Search starts at the entry point in the top layer, greedily descends to layer 0, then explores a beam of candidates at the base layer using a priority queue (greedy beam search).
Insert follows the same path to find the best neighbors at each layer, then adds edges. Existing edges may be pruned to stay within the M budget (heuristic neighbor selection prefers diverse neighbors over closer ones).
Key Parameters
| Parameter | Role | Typical range |
|---|---|---|
M | Max edges per node per layer | 8–64 (16 is common) |
ef_construct | Beam width during index build | 64–512 |
ef_search (efSearch) | Beam width at query time | 16–512 |
- Higher
M: better recall, more memory (each edge is a stored ID + distance) - Higher
ef_construct: better graph quality (slower build, same query memory) - Higher
ef_search: better recall at query time, slower queries — the main runtime knob
Recall / Speed / Memory
| Metric | Characteristic |
|---|---|
| Recall | 95–99%+ achievable with reasonable ef_search |
| Query latency | Sub-millisecond on CPU for typical dims |
| Build time | O(n log n) approximately |
| Memory | ~600–1600 MB / 1M 768-dim float32 vectors (edge overhead on top of raw vectors) |
| Compression | Combine with Scalar Quantization or Binary Quantization / TurboQuant to reduce memory |
vs. IVF
| HNSW | IVF | |
|---|---|---|
| Structure | Graph | Inverted lists (clusters) |
| Recall at same nprobe/ef | Higher | Lower |
| Memory | Higher (edge storage) | Lower |
| Update | Supports inserts without rebuild | Rebuild needed for significant updates |
| Best for | Quality-critical, moderate scale | Very large scale, memory-constrained |
Filtering
Standard HNSW ignores metadata — filters are applied post-search (post-filter: fast but low recall when filters are selective) or pre-filter (accurate but slow). Purpose-built solutions like Qdrant’s Vector Filtering integrate predicates into graph traversal.

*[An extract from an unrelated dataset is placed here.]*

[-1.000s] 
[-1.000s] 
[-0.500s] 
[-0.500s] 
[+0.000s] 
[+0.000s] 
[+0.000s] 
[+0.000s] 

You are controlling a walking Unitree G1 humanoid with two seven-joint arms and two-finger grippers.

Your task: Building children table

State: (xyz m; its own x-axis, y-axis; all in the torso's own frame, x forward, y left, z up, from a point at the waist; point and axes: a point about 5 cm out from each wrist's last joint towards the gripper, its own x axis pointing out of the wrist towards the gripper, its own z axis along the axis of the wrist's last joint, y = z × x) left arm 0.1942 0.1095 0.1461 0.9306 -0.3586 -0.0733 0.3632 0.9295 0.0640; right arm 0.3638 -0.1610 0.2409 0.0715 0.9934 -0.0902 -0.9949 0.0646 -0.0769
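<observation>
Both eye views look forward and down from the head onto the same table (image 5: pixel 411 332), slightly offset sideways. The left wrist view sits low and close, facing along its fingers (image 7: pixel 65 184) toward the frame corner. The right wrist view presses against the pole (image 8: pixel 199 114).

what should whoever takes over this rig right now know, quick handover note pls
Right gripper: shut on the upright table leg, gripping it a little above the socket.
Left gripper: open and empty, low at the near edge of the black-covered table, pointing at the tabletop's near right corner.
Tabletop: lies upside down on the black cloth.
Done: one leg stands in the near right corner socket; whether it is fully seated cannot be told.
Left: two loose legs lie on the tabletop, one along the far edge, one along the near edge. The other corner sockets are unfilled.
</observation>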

Four strategies ranked by filter selectivity:
- Post-filter — ANN search runs normally, filter applied to hits; can return 0 results
- Pre-filter — only filter-passing nodes counted in search; degrades as selectivity increases
- Pre-filter, check first — skip distance computations for non-matching nodes; ACORN-1 extends this with multi-hop neighborhoods to avoid getting stuck
- Exact search fallback — triggered when filtering fraction drops below a threshold
Related Concepts
- Dense Vector Retrieval — HNSW is the dominant index used here
- IVF — alternative cluster-based ANN index
- Vector Quantization — compresses stored vectors; HNSW graph edges remain float32 or quantized
- Scalar Quantization — often combined with HNSW (quantized storage + graph traversal)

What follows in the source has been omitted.